✦ The Hyperlinked Bible

Mark 12:31 to Leviticus 19:18

NT Text: Mark 12:31

OT Source(s):

Source: G.K. Beale & D.A. Carson, Commentary on the NT Use of the OT (Mark 12:28-34); Treasury of Scripture Knowledge

Reference Type: Direct Quotation

Connection Method(s): Promise-Fulfillment + Longitudinal Theme (Law and Righteousness)

Anchor Text: Lev 19:18 — Love Your Neighbor

Significance: When the scribe asks which commandment is greatest, Jesus answers with two — the Shema (Deut 6:4-5) and Leviticus 19:18, quoted verbatim: "Love your neighbor as yourself. No other commandment is greater than these." This is the single most consequential dominical use of Lev 19:18: Jesus lifts a verse buried in the Holiness Code and installs it, alongside the Shema, as one of the two commands on which all the Law and the Prophets hang (cf. Matt 22:40). The pairing is not arbitrary; it discloses the inner structure of the whole law — vertical love of God overflowing into horizontal love of neighbor — so that Lev 19:18 is revealed as the integrating principle of the second table that the rest of Torah only expounds. Mark sharpens the point in the scribe's reply (12:33): to love God and neighbor "is more important than all burnt offerings and sacrifices," echoing the prophetic priority of covenant love over cult (Hos 6:6; 1 Sam 15:22). This is fulfillment, not abrogation: Jesus does not loosen the command but exposes its true weight and scope. The telos guards against moralism here — Jesus does not merely name the greatest commandments; He is the one who keeps them perfectly and then lays down His life to fulfill the love He commands (Rom 5:8; John 15:13).

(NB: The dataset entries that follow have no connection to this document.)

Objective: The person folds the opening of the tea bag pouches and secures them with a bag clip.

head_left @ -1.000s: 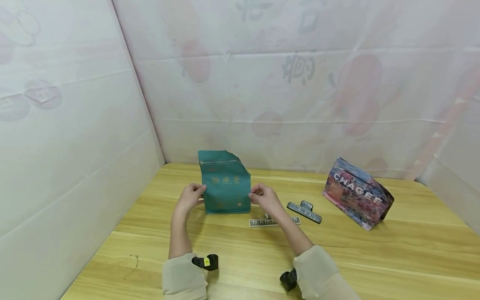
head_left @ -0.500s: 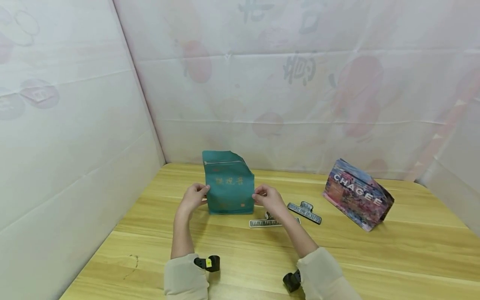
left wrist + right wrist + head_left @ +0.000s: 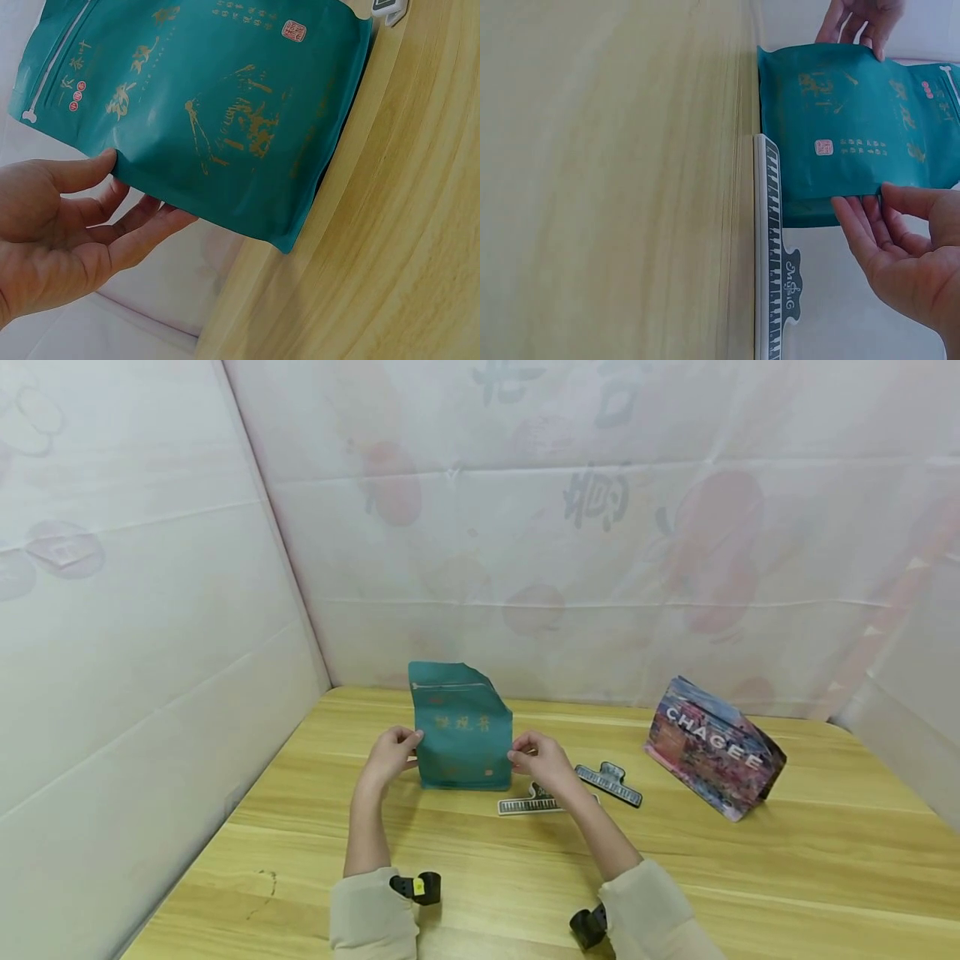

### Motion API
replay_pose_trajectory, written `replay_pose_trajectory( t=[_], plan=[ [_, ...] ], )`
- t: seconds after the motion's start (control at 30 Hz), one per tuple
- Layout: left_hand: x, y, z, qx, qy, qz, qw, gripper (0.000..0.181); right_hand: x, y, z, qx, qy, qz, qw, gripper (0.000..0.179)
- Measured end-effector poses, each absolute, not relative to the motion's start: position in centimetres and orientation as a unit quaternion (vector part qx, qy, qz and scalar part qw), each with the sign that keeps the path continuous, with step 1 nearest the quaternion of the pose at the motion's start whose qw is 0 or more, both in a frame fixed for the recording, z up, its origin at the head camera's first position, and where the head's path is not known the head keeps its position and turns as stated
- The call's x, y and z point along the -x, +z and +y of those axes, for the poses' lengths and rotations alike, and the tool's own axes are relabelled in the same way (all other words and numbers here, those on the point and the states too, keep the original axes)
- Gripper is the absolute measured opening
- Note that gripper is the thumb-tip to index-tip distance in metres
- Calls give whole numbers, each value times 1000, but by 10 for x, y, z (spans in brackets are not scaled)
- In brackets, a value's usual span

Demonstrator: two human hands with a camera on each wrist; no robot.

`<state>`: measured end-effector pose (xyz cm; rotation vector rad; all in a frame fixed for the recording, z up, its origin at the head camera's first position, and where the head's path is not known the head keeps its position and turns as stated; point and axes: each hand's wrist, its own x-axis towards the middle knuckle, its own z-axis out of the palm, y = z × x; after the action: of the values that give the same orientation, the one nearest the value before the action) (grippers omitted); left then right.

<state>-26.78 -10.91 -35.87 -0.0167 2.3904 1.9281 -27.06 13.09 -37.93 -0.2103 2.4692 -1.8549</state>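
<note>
A teal tea bag [image 3: 461, 752] with gold characters stands upright on the table, its top right corner slanting down. A zip strip runs near its top. My left hand [image 3: 390, 755] holds the bag's left edge, with the thumb [image 3: 101, 166] on the front and the fingers behind. At the opposite edge, my right hand [image 3: 543, 763] pinches the side, its thumb [image 3: 907, 199] at the front and fingers underneath or behind. Close by the bag's lower right corner lies a white clip [image 3: 523, 807] with piano keys, partly hidden by my right forearm.
A dark piano-key clip [image 3: 611, 785] lies right of the white one. Farther right a colourful CHAGEE bag [image 3: 712, 752] rests at a slant. Pale printed cloth [image 3: 480, 568] hangs behind and at the sides of the wooden table [image 3: 300, 860].
Both hands have shifted slightly to the right with the teal tea bag between them. The clips and the CHAGEE bag have stayed in place.
</note>
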Motion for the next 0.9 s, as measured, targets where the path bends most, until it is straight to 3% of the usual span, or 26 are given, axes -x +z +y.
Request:
replay_pose_trajectory(
  t=[0.47, 0.67, 0.9],
  plan=[
    [269, -359, -110, 6, 628, 778, 18, 25, 268, -381, 133, 71, -608, 791, 15, 11],
    [268, -353, -112, 12, 597, 801, -50, 27, 267, -375, 139, 69, -625, 778, 0, 14],
    [264, -337, -110, 29, 543, 822, -169, 20, 267, -365, 144, 77, -614, 785, -26, 16]
  ],
)
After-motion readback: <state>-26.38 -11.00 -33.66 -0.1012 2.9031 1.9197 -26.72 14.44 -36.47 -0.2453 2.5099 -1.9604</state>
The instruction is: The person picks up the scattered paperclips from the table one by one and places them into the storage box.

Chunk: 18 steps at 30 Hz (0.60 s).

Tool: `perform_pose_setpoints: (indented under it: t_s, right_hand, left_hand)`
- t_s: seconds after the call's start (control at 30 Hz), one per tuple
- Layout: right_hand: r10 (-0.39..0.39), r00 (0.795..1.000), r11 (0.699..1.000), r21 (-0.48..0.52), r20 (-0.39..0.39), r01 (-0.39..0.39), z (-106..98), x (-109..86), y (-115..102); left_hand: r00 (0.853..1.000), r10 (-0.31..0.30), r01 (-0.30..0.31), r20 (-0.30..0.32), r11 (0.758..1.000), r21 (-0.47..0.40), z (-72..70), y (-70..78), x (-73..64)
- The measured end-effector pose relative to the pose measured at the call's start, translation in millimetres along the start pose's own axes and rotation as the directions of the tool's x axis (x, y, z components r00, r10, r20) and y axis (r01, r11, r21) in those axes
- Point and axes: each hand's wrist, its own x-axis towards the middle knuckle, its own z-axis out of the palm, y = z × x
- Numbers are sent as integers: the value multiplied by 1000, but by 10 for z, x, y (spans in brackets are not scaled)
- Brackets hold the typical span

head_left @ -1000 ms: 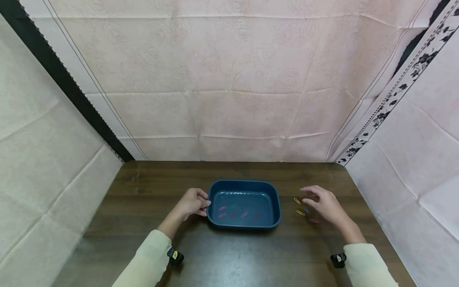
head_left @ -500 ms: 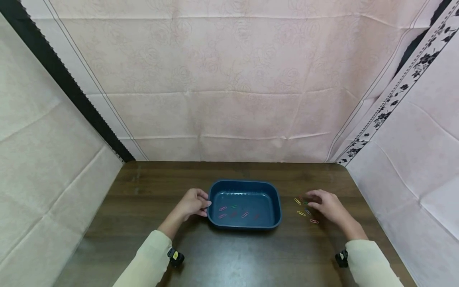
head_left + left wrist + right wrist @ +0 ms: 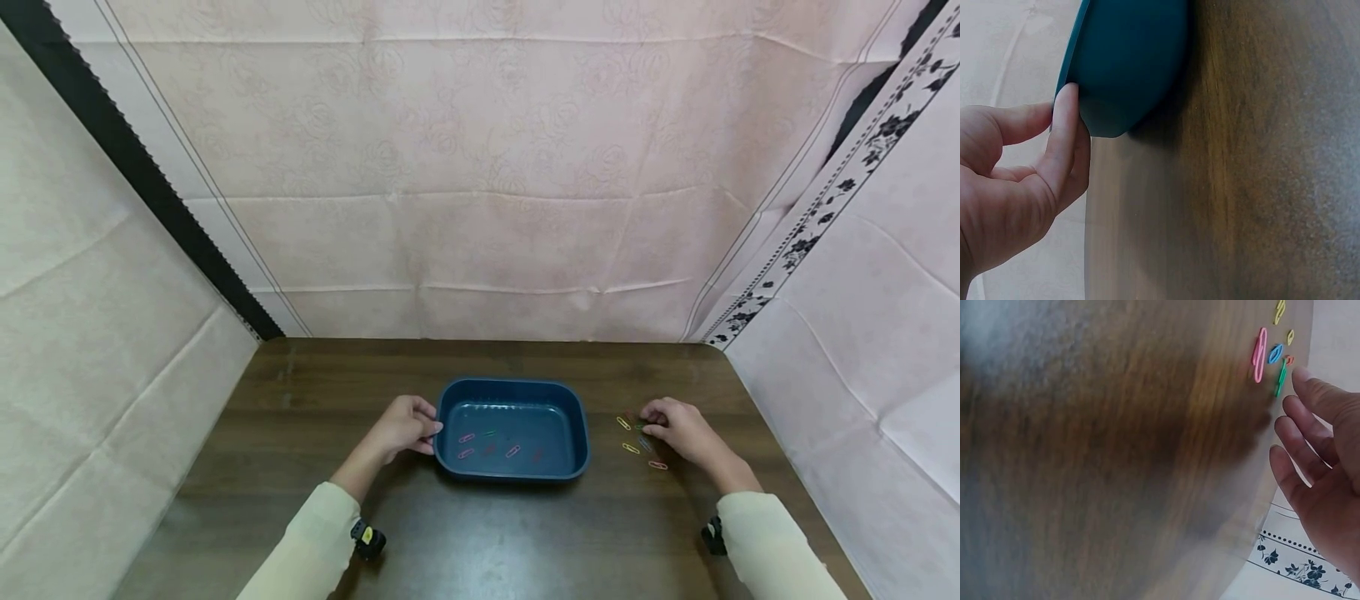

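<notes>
My left hand (image 3: 405,425) pinches the left rim of a dark blue rectangular tray (image 3: 512,477); in the left wrist view its fingers and thumb lie against the wall. Several paper clips lie inside, among them pink (image 3: 512,451), green (image 3: 491,432) and red (image 3: 537,454) ones. Right of the tray, my right hand (image 3: 684,431) hovers by loose paper clips: two yellow (image 3: 631,448), one blue (image 3: 644,443), one pink (image 3: 657,465), one green (image 3: 1281,378) and one red (image 3: 1290,360). The right thumb tip is close to the red and green clips; the index fingertip is hidden in the right wrist view.
A brown wooden table (image 3: 300,467) bears everything. Pale cloth (image 3: 480,167) hangs behind its far edge and along both sides. A small black device (image 3: 367,539) is strapped to the left wrist, and another (image 3: 714,536) to the right wrist.
My right hand has shifted slightly right and towards me, and its thumb and fingers have drawn closer together. The left hand and tray stay in place.
</notes>
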Motion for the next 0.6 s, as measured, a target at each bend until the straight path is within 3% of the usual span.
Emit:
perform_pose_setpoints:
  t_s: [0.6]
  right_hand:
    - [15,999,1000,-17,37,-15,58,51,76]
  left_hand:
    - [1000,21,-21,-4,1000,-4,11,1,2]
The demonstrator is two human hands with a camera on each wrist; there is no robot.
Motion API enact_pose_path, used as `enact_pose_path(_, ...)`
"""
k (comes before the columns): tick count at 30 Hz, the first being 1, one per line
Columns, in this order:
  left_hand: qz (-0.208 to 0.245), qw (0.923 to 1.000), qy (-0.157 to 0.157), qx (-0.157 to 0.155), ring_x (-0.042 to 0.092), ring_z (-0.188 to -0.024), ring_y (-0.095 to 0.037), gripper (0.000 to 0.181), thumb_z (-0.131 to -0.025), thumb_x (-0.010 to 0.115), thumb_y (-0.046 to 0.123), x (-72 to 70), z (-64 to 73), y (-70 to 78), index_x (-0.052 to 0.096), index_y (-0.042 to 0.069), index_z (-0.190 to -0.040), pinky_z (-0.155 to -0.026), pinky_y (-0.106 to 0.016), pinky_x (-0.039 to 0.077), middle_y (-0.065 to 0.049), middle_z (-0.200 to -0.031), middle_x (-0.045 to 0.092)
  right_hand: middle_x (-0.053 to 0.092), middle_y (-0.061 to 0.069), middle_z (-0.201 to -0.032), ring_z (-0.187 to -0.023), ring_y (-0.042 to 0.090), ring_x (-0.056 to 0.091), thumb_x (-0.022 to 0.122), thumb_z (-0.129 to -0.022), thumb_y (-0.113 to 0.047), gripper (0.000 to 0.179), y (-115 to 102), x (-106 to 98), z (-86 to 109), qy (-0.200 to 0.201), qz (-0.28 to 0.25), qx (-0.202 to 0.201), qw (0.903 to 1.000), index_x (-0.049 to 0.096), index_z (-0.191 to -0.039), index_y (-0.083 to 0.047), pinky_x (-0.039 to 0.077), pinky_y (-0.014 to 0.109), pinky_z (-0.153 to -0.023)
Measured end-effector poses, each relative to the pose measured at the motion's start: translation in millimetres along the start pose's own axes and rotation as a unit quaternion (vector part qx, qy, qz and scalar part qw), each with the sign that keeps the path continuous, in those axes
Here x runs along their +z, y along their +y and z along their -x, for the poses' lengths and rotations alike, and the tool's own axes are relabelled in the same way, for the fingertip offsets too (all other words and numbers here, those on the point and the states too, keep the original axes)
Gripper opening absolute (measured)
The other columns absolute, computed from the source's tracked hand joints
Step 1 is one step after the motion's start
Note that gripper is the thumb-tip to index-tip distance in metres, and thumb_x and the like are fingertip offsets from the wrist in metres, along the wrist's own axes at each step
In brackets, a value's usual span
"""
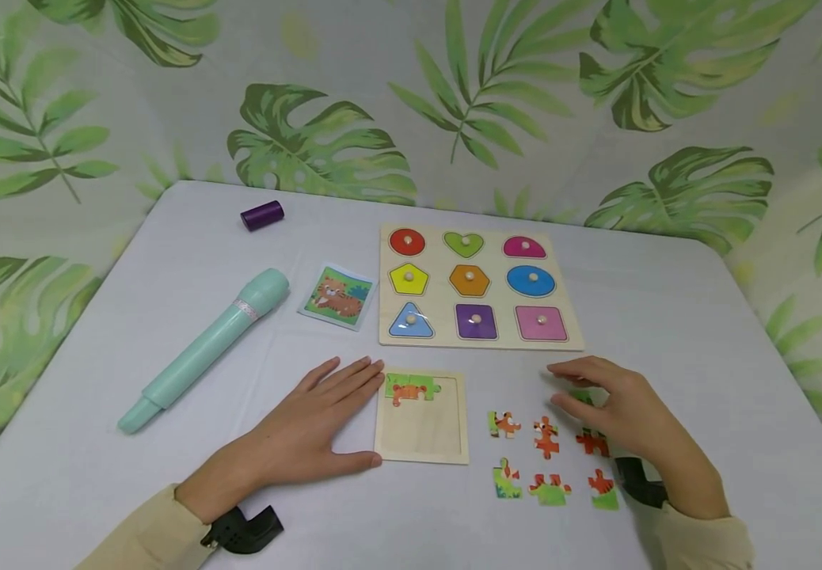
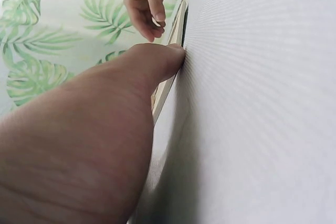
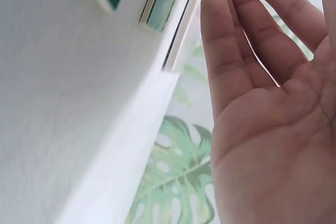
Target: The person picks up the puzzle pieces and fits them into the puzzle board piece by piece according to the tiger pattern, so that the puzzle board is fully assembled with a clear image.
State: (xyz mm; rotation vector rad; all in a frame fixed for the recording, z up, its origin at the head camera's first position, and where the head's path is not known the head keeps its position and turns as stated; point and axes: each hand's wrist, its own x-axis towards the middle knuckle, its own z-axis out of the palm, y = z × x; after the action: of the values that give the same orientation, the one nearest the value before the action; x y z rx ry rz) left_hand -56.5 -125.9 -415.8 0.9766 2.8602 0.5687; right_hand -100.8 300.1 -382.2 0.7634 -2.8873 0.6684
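My left hand (image 1: 304, 431) lies with straight fingers on the white table, fingertips and thumb touching the left edge of a square wooden puzzle tray (image 1: 421, 435). Joined jigsaw pieces (image 1: 411, 386), green with an orange animal's head, fill part of the tray's top. To its right lie several loose jigsaw pieces (image 1: 549, 489) in two rows. Above the upper right of them hovers my right hand (image 1: 621, 404), partly hiding a piece (image 1: 592, 443). Its fingers are loosely bent with nothing between them; the right wrist view shows the palm (image 3: 273, 145) bare.
A wooden shape board (image 1: 439, 342) with knobbed coloured shapes lies behind the tray. Left of it is a tiger picture card (image 1: 340, 297). A mint-green tube-like object (image 1: 204, 356) lies at left, and a purple cylinder (image 1: 263, 215) near the back edge.
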Motion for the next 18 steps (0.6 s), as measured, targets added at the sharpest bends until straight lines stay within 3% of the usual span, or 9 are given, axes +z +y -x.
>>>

The redeemed love neighbor not to earn the kingdom but because the King who first loved them now writes this command on the heart (Jer 31:33), so that loving the neighbor becomes the overflow of a heart satisfied in God rather than a debt anxiously paid.

Related Trajectory Tables: (none yet — see Anchor Text §7 on the "Two Greatest Commandments" TT gap)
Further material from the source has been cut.